Dollars and Consciousness: Colonial Times

It can’t Racecourse Saratoga or Del Marbut on a busy summer racing schedule Colony Downs most certainly makes some noise thanks to a wallet fueled by historic horse races, a well-adjusted schedule and continued emphasis on turf racing.

This is Colonial’s fourth year of operation under the Colonial Downs Group and owner Peninsula Pacific Entertainment, which brought the New Kent, Va., racetrack back to life in 2019 after the Thoroughbred race was suspended. stopped for six years after riders and former owner Jeffrey Jacobs were unable to reach an agreement on wallets and race dates.

When Colonial opened in 1997, its early good idea was to offer most of its turf racing on its two turf fields — resulting in large fields that appeal to bettors. That idea continues to pay off, but now Virginia’s lone track is also HHR’s latest success story – a form of pari-mutuel betting through machines that closely resemble slot machines.

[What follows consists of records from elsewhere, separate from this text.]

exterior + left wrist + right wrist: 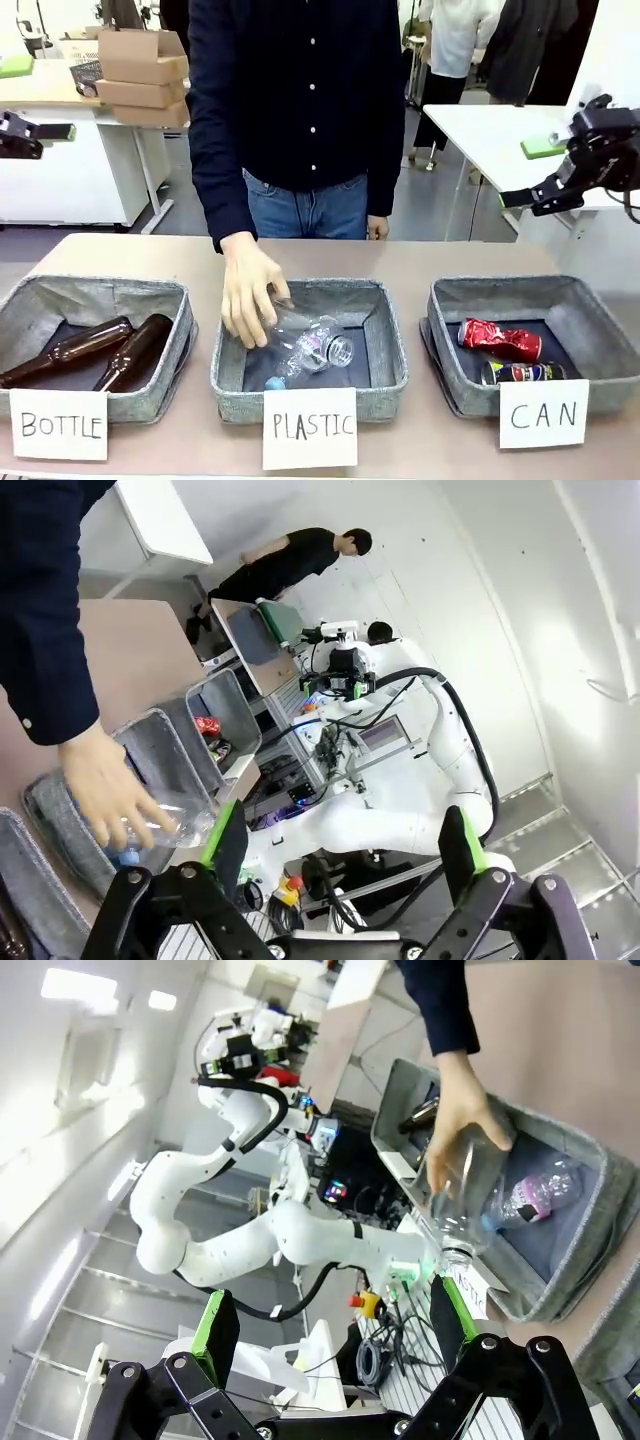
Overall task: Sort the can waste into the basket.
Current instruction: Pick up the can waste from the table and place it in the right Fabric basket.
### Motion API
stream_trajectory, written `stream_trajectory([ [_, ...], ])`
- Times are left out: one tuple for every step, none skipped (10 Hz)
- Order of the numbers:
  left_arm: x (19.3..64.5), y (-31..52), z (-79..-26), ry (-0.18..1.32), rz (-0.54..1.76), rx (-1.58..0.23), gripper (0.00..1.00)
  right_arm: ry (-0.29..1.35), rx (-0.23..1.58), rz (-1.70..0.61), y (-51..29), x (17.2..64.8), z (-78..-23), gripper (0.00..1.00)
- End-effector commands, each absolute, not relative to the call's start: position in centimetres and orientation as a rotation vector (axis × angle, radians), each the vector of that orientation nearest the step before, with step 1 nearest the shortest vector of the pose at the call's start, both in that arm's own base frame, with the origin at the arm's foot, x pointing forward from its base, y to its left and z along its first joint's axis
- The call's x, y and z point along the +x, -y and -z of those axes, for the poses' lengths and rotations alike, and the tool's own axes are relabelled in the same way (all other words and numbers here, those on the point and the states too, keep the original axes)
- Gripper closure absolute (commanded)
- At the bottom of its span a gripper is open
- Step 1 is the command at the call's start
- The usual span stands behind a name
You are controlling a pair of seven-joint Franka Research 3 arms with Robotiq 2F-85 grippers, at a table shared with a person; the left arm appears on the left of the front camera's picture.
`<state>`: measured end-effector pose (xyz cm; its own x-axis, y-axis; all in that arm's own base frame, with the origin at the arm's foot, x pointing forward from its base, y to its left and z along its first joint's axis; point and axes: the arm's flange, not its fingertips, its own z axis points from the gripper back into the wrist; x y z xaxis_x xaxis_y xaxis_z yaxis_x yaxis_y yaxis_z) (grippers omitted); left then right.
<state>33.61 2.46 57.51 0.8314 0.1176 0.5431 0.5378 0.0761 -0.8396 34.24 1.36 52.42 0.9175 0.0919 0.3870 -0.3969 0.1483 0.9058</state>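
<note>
Both cans lie in the CAN basket point(602, 312) at the table's right, behind its white card point(544, 414): the crushed red can point(498, 339) at the back and the dark can point(522, 373) with silver ends in front of it. My right gripper point(530, 200) hangs high above and behind that basket, open and empty, as its own view confirms point(328, 1310). At the far left, well above the table, my left gripper point(45, 135) is open too, with nothing between its fingers point(340, 830). From the left wrist view the CAN basket point(225, 715) and red can point(207, 724) lie far off.
A person stands at the far side; one hand point(248, 295) holds a clear plastic bottle point(312, 342) inside the middle PLASTIC basket point(390, 330). The BOTTLE basket point(30, 300) at left holds two brown glass bottles point(135, 350). Bare tabletop lies behind the baskets.
</note>
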Motion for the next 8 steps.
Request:
stream_trajectory([
  [33.64,-2.48,-57.79,0.566,0.324,-1.497,0.00,0.268,1.379,-0.386,-1.26,34.10,-52.31,0.00],
  [33.64,-2.48,-57.79,0.566,0.324,-1.497,0.00,0.268,1.379,-0.386,-1.26,34.10,-52.31,0.00],
  [33.64,-2.48,-57.79,0.566,0.324,-1.497,0.00,0.268,1.379,-0.386,-1.26,34.10,-52.31,0.00],
  [33.64,-2.48,-57.79,0.566,0.324,-1.497,0.00,0.268,1.379,-0.386,-1.26,34.10,-52.31,0.00],
  [33.64,-2.48,-57.79,0.566,0.324,-1.497,0.00,0.268,1.379,-0.386,-1.26,34.10,-52.31,0.00],
  [33.64,-2.48,-57.79,0.566,0.324,-1.497,0.00,0.268,1.379,-0.386,-1.26,34.10,-52.31,0.00],
  [33.64,-2.48,-57.79,0.566,0.324,-1.497,0.00,0.268,1.379,-0.386,-1.26,34.10,-52.31,0.00],
  [33.64,-2.48,-57.79,0.566,0.324,-1.497,0.00,0.268,1.379,-0.386,-1.26,34.10,-52.31,0.00],
])
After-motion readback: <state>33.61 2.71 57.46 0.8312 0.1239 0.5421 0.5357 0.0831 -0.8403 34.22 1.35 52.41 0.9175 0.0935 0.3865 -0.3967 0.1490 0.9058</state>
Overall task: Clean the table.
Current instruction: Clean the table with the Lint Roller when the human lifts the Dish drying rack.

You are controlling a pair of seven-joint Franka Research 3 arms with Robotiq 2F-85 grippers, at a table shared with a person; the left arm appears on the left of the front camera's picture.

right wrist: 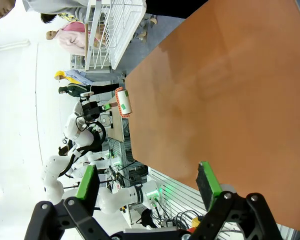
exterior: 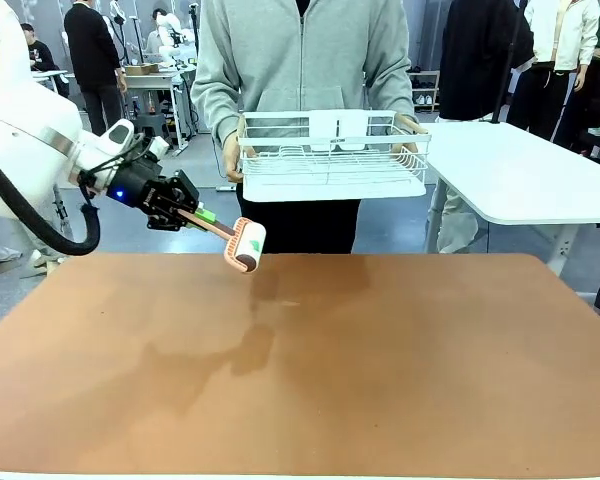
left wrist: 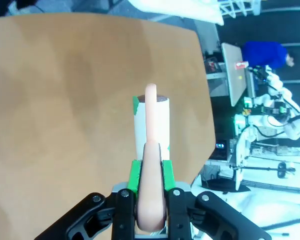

In June, HHR machines processed $331 million in Virginia — more than three times the $88 million wagered in June 2019 and up 39% from the corresponding month last year. That first increase can be attributed to more HHR stores being added in the state, and the second figure shows the game is continuing to attract players.

HHR’s continued growth potential in the state plays a key role in the fact that Churchill Downs Inc. signed a buyout agreement in February to acquire the majority of Peninsula Pacific Entertainment’s assets for $2.485 billion, pending the competition of regulatory approvals.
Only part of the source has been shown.